I also share a car with my DH and I just plan to be without the car most days (there are things we can walk to around here, or I arrange playdates with friends at my house or take the bus, etc.) because even though DD is much older now and tolerates the car just fine I hate to spend so much time just driving with her in the carseat. I know how not having a car during the day can make things so much more isolating.








It helped us to change from the graco infant carseat to a big britax boulevard convertible. DD was SO much more comfortable! She also cried nonstop in the car until 6 months of age and then like some miracle she just could tolerate it better. I'm sure your LO will grow out of it and at some point you can give him toys, stickers, snacks, etc. to help him get through the long rides. Good luck!


----------



## Dahlea (May 15, 2008)

Quote:


Originally Posted by *sparklefairy* 
One thing I might do is only keep the car a couple of days a week and plan around that. I've heard that some car seats are more comfortable than others, so trying a different one might be an idea. I'm sure there will be suggestions around here somewhere.

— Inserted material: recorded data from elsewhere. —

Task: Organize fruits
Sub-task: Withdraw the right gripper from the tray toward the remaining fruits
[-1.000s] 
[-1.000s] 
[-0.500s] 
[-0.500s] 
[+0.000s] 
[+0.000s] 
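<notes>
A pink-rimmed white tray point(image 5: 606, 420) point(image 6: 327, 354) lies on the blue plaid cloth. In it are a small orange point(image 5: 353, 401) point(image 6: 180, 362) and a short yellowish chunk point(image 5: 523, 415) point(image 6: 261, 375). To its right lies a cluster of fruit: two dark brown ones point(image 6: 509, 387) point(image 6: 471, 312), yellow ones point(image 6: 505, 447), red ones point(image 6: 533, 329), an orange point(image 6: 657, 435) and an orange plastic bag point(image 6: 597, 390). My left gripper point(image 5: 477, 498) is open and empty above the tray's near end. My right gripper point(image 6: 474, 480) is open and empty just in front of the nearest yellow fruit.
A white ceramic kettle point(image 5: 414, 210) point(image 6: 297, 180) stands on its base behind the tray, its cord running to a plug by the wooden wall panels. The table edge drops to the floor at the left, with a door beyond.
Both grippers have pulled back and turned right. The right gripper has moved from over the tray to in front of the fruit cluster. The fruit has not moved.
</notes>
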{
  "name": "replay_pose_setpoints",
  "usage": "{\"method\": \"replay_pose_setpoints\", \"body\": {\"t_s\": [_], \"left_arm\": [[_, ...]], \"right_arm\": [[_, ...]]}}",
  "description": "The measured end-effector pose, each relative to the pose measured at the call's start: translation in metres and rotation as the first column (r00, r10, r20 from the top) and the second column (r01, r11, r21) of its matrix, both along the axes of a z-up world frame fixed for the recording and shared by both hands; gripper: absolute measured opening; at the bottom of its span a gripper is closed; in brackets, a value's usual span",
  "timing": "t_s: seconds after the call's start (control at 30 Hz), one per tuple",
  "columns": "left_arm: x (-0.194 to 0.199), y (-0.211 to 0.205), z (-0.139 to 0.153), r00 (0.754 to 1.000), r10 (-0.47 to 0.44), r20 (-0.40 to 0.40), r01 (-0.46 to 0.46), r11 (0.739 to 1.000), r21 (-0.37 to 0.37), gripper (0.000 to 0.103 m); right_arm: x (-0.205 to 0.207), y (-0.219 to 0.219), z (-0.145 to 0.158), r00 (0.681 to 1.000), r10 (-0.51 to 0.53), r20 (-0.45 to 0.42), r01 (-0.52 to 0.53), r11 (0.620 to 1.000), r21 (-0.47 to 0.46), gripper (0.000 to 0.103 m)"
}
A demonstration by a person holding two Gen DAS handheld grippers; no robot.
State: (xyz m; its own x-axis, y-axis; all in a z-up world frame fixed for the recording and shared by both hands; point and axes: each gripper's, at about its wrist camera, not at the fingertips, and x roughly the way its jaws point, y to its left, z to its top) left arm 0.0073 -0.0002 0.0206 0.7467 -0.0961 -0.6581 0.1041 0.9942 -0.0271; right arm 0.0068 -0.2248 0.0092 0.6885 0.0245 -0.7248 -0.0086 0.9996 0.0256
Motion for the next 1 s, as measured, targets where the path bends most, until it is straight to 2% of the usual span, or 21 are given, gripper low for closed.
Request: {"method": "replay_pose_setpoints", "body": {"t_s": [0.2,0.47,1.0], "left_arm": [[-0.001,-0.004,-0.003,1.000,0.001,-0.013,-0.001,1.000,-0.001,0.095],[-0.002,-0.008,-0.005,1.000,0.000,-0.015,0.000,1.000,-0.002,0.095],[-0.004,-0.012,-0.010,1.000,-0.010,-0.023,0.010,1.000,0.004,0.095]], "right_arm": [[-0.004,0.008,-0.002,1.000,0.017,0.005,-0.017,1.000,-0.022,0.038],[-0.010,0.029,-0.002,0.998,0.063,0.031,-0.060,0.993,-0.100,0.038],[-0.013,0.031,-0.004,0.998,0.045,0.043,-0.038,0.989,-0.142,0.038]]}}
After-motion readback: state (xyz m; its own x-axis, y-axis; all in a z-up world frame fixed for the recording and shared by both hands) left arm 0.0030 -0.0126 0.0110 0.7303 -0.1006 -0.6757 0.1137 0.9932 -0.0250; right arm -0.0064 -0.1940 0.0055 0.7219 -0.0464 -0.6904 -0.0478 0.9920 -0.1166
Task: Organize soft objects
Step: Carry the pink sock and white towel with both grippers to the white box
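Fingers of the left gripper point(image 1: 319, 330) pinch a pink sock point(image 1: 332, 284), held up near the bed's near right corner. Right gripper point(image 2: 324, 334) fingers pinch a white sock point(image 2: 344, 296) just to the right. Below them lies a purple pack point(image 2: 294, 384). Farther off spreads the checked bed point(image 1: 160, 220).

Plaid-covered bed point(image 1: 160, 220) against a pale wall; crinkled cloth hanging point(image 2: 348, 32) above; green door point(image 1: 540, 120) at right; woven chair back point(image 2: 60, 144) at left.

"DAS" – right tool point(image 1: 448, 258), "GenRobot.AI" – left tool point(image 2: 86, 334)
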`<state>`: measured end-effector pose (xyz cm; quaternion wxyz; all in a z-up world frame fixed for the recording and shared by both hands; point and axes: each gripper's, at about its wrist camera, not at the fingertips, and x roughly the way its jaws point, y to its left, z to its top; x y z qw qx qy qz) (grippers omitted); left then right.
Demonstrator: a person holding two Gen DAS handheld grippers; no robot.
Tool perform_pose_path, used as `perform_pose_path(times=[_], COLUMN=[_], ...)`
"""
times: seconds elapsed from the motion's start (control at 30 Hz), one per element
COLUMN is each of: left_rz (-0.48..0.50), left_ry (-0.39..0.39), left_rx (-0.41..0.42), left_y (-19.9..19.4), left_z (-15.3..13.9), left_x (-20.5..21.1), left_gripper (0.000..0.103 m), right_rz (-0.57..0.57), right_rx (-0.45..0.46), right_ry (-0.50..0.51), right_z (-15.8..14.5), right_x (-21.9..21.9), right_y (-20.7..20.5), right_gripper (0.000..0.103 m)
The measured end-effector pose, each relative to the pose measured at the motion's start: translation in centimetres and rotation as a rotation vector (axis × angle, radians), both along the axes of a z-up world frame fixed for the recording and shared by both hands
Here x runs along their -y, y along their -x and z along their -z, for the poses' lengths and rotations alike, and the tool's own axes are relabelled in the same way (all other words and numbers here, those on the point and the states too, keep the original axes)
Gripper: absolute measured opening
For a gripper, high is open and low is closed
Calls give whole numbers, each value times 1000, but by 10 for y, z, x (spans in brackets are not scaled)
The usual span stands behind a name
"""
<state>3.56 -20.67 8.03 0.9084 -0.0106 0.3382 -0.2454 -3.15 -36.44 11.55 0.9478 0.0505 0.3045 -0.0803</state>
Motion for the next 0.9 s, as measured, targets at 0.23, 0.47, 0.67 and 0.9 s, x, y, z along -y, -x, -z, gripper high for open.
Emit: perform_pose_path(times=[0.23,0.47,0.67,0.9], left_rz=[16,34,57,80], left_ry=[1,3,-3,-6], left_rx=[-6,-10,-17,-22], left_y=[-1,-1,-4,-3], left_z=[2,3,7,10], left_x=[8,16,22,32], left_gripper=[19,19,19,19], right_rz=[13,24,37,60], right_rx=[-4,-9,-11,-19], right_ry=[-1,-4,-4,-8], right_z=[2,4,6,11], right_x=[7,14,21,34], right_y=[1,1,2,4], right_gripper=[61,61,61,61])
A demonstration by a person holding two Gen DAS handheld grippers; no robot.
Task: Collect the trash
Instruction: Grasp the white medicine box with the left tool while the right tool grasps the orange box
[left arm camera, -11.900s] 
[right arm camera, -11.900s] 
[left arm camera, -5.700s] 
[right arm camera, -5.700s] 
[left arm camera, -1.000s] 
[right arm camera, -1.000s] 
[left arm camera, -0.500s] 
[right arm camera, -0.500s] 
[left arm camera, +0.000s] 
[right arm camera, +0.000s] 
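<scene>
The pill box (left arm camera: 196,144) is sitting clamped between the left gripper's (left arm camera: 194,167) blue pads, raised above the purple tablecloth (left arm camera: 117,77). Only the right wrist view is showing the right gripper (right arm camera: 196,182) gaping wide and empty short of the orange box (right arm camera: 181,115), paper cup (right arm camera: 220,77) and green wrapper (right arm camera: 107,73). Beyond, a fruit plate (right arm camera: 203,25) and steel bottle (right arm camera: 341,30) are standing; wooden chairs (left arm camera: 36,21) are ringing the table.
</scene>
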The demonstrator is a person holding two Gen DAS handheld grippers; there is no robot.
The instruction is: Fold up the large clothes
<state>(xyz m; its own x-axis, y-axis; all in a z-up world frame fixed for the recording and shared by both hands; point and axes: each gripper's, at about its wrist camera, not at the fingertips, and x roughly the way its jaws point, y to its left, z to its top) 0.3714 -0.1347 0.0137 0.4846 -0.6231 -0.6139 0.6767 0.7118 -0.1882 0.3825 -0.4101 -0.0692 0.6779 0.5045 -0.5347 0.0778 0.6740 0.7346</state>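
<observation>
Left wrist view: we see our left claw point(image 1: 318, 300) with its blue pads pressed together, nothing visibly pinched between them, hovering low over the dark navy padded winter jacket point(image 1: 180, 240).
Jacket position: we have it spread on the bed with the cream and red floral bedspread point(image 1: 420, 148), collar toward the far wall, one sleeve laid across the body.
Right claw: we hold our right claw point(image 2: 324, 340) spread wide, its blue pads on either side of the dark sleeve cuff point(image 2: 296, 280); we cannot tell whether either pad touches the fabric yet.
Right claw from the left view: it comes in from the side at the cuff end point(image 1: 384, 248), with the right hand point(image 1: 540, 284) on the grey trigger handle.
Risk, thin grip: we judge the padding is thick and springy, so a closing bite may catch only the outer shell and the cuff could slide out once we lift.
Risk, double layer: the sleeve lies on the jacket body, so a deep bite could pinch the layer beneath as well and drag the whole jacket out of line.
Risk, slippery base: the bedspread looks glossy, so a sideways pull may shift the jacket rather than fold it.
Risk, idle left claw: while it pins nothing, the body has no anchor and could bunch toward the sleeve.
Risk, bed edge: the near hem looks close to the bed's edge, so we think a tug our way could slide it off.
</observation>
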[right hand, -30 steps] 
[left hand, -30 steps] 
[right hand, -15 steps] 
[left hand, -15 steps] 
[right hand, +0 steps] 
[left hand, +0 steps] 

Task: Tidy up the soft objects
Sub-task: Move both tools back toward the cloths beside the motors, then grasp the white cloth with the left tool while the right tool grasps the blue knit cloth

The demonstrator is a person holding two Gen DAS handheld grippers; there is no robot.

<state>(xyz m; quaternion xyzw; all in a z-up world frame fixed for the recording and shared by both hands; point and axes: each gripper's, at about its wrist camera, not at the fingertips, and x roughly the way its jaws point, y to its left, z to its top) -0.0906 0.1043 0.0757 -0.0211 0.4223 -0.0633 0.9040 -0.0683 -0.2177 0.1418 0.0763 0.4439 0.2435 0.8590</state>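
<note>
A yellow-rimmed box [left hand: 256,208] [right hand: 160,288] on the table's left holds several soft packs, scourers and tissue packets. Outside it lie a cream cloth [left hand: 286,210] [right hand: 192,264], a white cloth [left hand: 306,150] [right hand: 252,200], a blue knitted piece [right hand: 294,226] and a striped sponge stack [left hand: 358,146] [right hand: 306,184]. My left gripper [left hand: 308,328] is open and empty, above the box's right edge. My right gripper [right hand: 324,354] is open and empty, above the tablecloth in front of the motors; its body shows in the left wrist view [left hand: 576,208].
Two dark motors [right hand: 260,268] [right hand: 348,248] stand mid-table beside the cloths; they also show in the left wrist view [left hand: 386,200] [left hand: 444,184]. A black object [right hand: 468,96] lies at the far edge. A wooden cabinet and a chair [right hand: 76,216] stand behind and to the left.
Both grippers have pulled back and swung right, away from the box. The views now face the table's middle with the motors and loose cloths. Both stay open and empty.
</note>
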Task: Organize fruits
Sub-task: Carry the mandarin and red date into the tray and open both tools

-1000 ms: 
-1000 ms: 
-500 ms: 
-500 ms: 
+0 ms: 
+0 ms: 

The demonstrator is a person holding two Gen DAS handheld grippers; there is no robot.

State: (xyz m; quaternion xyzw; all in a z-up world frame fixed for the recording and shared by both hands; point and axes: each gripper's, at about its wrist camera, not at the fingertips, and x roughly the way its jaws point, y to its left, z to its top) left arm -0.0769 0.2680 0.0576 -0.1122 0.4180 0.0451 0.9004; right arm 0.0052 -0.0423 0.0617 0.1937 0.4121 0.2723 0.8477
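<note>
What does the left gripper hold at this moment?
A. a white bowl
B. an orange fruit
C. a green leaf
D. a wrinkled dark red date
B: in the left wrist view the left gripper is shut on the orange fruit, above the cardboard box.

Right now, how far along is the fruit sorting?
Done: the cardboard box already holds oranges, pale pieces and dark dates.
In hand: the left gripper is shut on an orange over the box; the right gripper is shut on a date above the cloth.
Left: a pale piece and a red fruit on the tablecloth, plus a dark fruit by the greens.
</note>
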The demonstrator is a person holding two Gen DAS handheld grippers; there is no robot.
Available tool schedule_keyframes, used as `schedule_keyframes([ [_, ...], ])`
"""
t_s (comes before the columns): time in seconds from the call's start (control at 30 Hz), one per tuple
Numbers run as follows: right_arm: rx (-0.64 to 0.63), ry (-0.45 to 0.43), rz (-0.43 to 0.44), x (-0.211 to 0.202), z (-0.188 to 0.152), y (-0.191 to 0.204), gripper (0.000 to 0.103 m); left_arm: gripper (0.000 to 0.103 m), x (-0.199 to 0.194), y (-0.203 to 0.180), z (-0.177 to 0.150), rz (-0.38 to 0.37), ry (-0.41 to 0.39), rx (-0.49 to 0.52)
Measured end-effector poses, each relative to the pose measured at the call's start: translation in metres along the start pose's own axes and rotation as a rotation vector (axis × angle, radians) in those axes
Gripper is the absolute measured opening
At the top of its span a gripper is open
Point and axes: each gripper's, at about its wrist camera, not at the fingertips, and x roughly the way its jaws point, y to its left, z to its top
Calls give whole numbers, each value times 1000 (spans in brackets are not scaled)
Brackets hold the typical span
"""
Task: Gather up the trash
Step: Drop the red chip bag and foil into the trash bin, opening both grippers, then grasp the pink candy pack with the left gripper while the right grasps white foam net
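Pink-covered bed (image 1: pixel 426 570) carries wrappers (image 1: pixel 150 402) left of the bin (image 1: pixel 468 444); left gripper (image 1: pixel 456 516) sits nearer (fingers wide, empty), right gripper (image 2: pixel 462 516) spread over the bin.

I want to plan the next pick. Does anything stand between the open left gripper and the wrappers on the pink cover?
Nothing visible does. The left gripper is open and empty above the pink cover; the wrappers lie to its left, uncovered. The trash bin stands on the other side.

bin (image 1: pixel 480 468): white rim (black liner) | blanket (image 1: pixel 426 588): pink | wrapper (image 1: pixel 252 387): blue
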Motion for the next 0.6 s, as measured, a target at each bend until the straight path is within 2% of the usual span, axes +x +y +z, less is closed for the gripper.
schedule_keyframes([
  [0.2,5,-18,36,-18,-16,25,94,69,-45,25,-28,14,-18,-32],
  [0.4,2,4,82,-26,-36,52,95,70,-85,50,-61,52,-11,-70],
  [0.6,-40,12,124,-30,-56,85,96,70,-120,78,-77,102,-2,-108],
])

That is what we do. I keep the car on days we want to go places (1 or 2 times a week) and take my husband to work and pick him up. The rest of the time, he just has the car. Hopefully that's an option for you.


----------



## Climbergirl (Nov 12, 2007)

My son does this when he is done with the carseat. I just talk and talk and talk to him. "See the light? It turned red. That means we have to stop. And look at the other cars, they stopped too." Now, I know at this age you are still rear facing, but I have found just plain non-stop talking helps.

You are trying to comfort, that is not CIO. Your child is going to cry at some point and there will be nothing you can say or do to help. But being there shows that you can hang with them in the hard times.

It gets better


----------



## SandraS (Jan 18, 2007)

Quote:


Originally Posted by *Evie's Mama* 
The distinct difference here is that she is trying to comfort him. Touching his head, singing to him so that he knows she's there, occasionally stopping to nurse, etc. is far different from crying alone in a crib. It doesn't help her to make her feel bad that she is in the situation and doesn't know what to do.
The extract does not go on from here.